At a hearing last August, Scott, one of the provision’s chief Senate sponsors, said more updated credit scoring could open the credit box to more consumers.
“I'm focused on encouraging sustainable homeownership over a simple homebuyership. One way to do so is ... updating the accepted credit scoring models of the GSEs,” he said. “If a family pays their utility bills or their phone bills on time for a decade, it ought to count towards their ability to have a home.”
But FICO says mandating the process of updating the credit score model through legislation is unnecessary, and warns that halting the FHFA review to replace it with a new process could ultimately delay the arrival of a new credit-scoring framework.
“We have always supported a competitive review of credit scoring by FHFA. Unfortunately, this provision circumvents their thoughtful review process, which is nearing completion, and instead significantly delays any decision to update the scoring model used for conforming mortgages,” Joanne Gaskin, senior director at FICO, said in a statement.
The FHFA issued a request for input on alternative credit scoring models in December with comments due at the end of March. The FHFA’s 2018 “scorecard,” which outlines goals, said the agency hoped to conclude its review by the end of the year — when Watt’s term expires.
But Laurie Goodman, vice president at the Urban Institute’s housing policy center, said the FHFA’s approach to pursuing alternative credit scoring is flawed.
“They asked the wrong question,” Goodman said. “They are not allowing for the use of alternative credit at all” and instead framed the question around using traditional credit bureau data.
However, some consumer groups, which initially supported the thrust of the bill and using alternative data to score more borrowers, have cooled on the measure because the FHFA is already exploring alternative credit models.

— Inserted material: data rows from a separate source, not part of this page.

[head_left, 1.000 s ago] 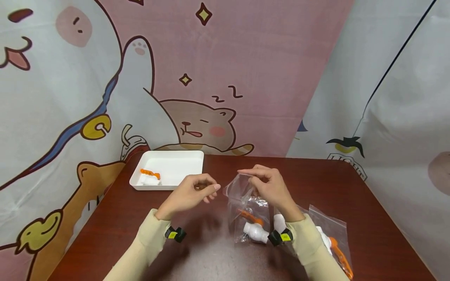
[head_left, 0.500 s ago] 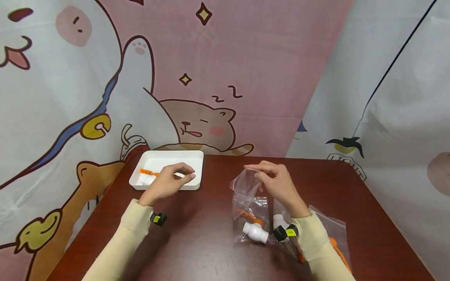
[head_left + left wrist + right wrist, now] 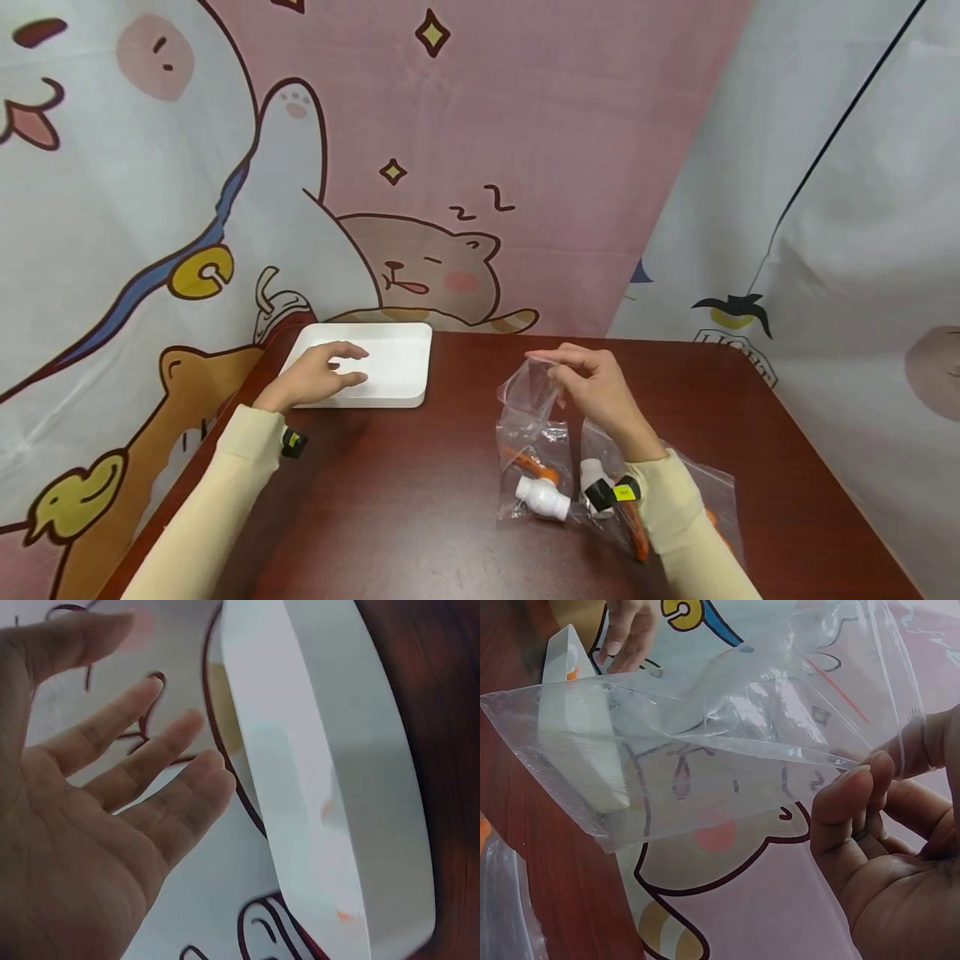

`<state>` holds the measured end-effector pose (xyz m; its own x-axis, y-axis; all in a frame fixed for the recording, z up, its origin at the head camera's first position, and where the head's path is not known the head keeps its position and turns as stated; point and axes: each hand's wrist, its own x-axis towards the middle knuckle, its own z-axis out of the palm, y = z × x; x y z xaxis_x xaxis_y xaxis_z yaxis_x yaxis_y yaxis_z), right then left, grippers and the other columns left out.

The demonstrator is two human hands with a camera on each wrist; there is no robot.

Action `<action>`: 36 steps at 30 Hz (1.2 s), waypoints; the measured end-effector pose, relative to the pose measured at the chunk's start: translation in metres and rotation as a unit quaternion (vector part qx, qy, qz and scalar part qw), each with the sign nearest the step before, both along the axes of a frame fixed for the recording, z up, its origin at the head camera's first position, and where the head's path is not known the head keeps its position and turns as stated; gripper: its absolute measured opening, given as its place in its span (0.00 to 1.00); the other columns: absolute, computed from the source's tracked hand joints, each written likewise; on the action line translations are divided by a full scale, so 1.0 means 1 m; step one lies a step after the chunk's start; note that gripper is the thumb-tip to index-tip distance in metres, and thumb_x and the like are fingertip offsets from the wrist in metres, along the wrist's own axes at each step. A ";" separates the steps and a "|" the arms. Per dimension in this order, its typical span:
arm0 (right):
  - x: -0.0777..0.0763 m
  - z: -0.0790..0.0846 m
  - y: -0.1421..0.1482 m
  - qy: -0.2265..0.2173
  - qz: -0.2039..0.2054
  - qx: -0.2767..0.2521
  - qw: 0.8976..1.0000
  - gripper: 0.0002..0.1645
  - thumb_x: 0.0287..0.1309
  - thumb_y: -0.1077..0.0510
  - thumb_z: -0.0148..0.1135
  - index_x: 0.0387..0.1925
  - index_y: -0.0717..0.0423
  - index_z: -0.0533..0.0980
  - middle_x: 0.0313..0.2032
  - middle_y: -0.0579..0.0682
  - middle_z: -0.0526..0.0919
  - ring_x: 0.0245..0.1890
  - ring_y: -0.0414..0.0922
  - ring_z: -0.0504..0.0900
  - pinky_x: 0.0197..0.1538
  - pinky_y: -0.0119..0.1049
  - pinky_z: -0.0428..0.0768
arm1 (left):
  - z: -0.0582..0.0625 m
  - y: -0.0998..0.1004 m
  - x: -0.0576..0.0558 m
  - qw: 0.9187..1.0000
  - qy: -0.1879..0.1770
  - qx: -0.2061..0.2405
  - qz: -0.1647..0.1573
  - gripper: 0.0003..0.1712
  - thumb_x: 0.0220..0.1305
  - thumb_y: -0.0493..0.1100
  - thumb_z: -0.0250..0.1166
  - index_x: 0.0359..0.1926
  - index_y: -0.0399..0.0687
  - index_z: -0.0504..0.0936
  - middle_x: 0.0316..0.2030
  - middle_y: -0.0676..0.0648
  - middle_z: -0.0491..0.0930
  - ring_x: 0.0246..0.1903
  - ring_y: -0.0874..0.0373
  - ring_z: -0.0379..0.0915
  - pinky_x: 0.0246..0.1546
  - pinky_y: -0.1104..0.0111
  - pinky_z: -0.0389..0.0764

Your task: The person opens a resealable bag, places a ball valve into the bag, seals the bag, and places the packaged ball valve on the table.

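Note:
My left hand [image 3: 318, 375], fingers spread and holding nothing, hovers over the left part of the white tray [image 3: 393, 367]. It hides the orange and white parts in there from the head view; a bit of orange part [image 3: 572, 673] shows in the right wrist view. Between thumb and fingers, my right hand [image 3: 596, 396] pinches the edge of a clear plastic bag [image 3: 705, 757], which looks empty. Below it on the table lies another clear bag [image 3: 510, 442] with a white plastic piece like a pipe fitting [image 3: 543, 497] and an orange handle-like part [image 3: 534, 463].
More clear bags lie at the right, partly under my right forearm. One has a white fitting [image 3: 594, 479] and an orange strip [image 3: 637, 529]; another bag [image 3: 716, 483] is farther right. A printed cloth [image 3: 562, 167] hangs behind the brown table [image 3: 420, 500].
My left hand has travelled left from near the pinched bag to above the tray, its fingers spreading. My right hand has shifted slightly up and right, still pinching the bag.

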<state>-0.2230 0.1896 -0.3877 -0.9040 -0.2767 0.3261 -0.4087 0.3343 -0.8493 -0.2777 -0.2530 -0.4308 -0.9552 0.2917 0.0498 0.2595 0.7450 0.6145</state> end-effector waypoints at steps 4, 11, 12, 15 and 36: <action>0.000 0.000 0.000 -0.008 -0.003 0.003 1.000 0.21 0.63 0.68 0.58 0.52 0.51 0.86 0.34 0.53 0.81 0.18 0.45 0.76 0.23 0.37 0.80 | -0.003 -0.014 -0.005 0.999 -0.019 -0.039 -0.008 0.28 0.66 0.48 0.70 0.64 0.44 0.78 0.67 0.34 0.75 0.67 0.31 0.68 0.66 0.40 0.71; 0.001 0.000 0.000 -0.003 0.005 -0.002 1.000 0.21 0.63 0.68 0.58 0.52 0.50 0.86 0.32 0.52 0.80 0.19 0.45 0.75 0.23 0.38 0.80 | -0.009 -0.038 -0.017 0.992 -0.069 -0.098 -0.025 0.32 0.64 0.45 0.71 0.67 0.42 0.76 0.68 0.32 0.70 0.67 0.34 0.66 0.63 0.42 0.72; 0.001 0.000 0.000 -0.002 0.006 -0.002 1.000 0.21 0.63 0.68 0.58 0.52 0.50 0.86 0.32 0.52 0.80 0.19 0.45 0.75 0.23 0.38 0.80 | -0.010 -0.040 -0.019 0.991 -0.081 -0.100 -0.028 0.32 0.64 0.44 0.71 0.67 0.41 0.76 0.68 0.31 0.70 0.65 0.35 0.67 0.61 0.44 0.73; 0.001 -0.001 0.001 0.000 0.008 -0.001 1.000 0.22 0.63 0.69 0.58 0.52 0.49 0.87 0.33 0.53 0.81 0.19 0.44 0.75 0.22 0.38 0.80 | -0.011 -0.047 -0.026 0.988 -0.104 -0.110 -0.042 0.32 0.62 0.42 0.72 0.66 0.40 0.76 0.67 0.30 0.71 0.63 0.35 0.68 0.59 0.45 0.73; 0.002 -0.001 0.002 0.005 0.011 -0.007 1.000 0.21 0.63 0.69 0.58 0.51 0.51 0.87 0.37 0.56 0.84 0.17 0.43 0.75 0.22 0.37 0.80 | -0.014 -0.044 -0.047 0.971 -0.162 -0.152 -0.086 0.30 0.51 0.28 0.66 0.59 0.39 0.83 0.60 0.35 0.78 0.54 0.45 0.70 0.54 0.56 0.74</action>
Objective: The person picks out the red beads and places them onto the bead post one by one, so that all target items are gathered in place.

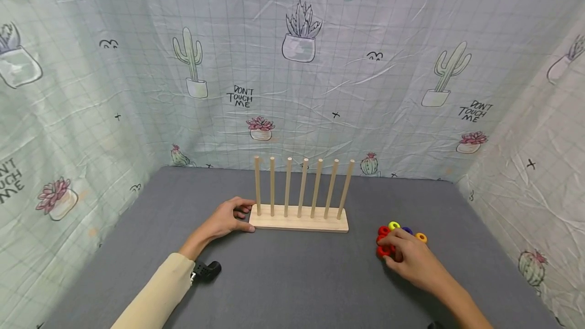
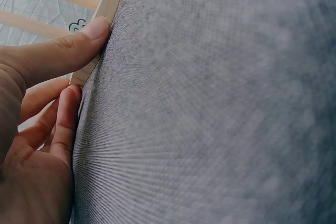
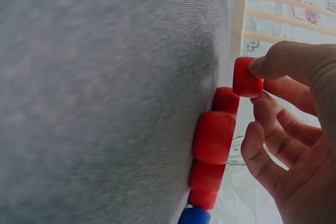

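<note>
A wooden rack [image 1: 299, 224] with a flat base and a row of several upright bare pegs stands mid-table. My left hand [image 1: 228, 216] holds the left end of its base, thumb at the front edge and fingers by the end and back. Off to the right, my right hand [image 1: 413, 260] is over a cluster of coloured ring beads. Between thumb and index finger it pinches a red bead [image 3: 245, 77], which is lifted off the cloth in the right wrist view. More red beads [image 3: 214, 137] lie in a line beside it, with a blue bead [image 3: 194, 216] at the end.
A yellow-green bead [image 1: 394, 225] and an orange bead [image 1: 421, 237] lie behind the right hand, with a dark blue bead [image 1: 407, 230] between them. Grey cloth [image 1: 292, 283] covers the table. A printed curtain [image 1: 320, 90] hangs at the back and sides.
</note>
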Motion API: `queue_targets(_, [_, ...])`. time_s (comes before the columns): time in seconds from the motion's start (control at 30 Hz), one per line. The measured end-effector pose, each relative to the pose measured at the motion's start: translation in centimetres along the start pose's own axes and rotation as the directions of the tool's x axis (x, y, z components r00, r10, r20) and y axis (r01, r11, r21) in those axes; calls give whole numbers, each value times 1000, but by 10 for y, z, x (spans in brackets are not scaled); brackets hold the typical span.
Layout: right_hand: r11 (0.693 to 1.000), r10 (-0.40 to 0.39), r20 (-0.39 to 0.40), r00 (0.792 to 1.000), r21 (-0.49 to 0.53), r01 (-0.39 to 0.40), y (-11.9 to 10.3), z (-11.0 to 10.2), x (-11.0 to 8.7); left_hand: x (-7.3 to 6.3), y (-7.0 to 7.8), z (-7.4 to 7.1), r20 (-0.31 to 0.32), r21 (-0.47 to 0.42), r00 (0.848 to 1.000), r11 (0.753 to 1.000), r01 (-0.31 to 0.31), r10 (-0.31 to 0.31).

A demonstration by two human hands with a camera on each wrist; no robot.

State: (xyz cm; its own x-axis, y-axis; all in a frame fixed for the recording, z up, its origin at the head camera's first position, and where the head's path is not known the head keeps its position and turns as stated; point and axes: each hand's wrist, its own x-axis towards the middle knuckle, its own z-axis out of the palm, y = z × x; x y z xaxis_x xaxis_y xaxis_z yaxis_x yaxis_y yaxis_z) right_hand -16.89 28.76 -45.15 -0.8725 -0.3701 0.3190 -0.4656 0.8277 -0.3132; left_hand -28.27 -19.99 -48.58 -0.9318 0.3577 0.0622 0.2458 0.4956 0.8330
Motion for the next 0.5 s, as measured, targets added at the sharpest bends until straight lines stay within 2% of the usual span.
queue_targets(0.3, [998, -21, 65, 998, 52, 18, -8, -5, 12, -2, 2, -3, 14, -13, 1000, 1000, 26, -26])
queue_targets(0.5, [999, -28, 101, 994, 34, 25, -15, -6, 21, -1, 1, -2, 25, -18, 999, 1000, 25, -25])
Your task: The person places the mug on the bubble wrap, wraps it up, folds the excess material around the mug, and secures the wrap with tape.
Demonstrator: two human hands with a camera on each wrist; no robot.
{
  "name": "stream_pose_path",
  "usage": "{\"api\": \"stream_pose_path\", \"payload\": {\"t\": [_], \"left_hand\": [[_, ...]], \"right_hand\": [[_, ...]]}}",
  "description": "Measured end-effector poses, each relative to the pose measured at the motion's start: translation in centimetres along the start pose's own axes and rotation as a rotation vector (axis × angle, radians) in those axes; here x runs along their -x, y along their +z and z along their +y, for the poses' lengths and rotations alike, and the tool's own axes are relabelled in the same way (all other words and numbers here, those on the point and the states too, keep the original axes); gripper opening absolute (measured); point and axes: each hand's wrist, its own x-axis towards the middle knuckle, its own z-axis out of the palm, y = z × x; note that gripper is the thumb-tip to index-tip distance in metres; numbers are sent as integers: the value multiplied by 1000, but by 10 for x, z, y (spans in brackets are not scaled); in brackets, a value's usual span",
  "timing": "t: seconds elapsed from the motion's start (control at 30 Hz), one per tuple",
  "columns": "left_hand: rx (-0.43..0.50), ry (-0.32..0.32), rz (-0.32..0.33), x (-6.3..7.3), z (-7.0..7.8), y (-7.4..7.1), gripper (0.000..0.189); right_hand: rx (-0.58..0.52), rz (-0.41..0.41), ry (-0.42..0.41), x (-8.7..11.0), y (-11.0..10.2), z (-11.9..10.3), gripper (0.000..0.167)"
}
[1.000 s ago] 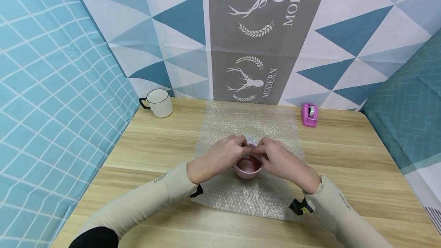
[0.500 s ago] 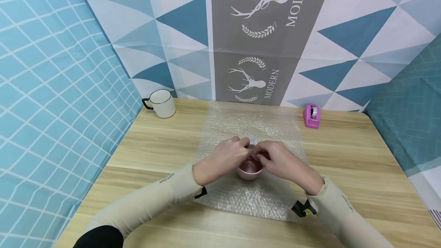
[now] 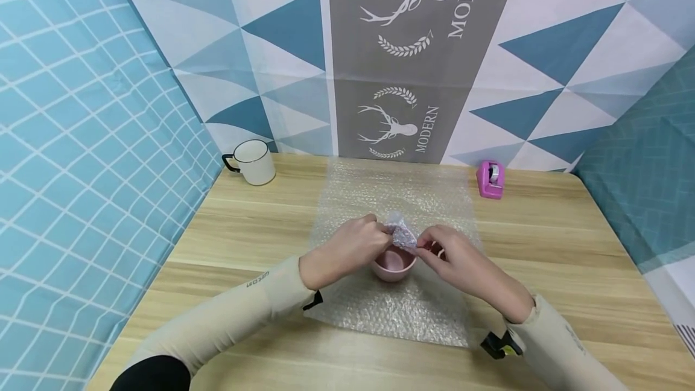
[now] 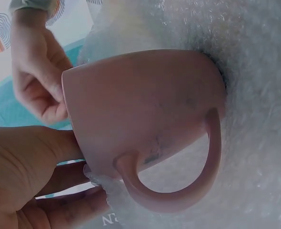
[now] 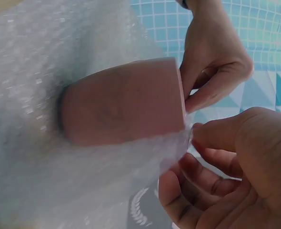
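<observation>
A flap of bubble wrap (image 3: 404, 316) is pinched by the fingers of the left hand (image 3: 352, 247) and right hand (image 3: 455, 258) beside the rim of the pink mug (image 3: 392, 274), stood upright on the sheet.

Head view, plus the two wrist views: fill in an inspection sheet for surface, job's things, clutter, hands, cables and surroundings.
Surface: wood-grain table, partly covered by bubble wrap.
Job's things: pink mug upright on the wrap, part of which is raised at the mug's far rim.
Clutter: white mug at back left; magenta tape dispenser at back right.
Left hand: holds the raised wrap beside the mug's rim.
Right hand: pinches the wrap's raised edge.
Cables: nothing seen.
Surroundings: blue grid cloth left, triangle-and-deer cloth behind, teal cloth right.
</observation>
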Motion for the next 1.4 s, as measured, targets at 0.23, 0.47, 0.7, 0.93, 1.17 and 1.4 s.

“If anything, passage of the bill will complicate and slow down this already much-delayed process,” said Chi Chi Wu, staff attorney at the National Consumer Law Center.
But Christopher Whalen, chairman at Whalen Global Advisors, said whether alternative credit- scoring models are eventually adopted may have nothing to do with Congress.
“It doesn’t matter if you tell FHFA to do something — ultimately it matters what the investors and the banks” and mortgage aggregators decide to use, Whalen said. “The discussion in Washington is all about the front end and nobody has thought about what the consumers of ratings and investors” want.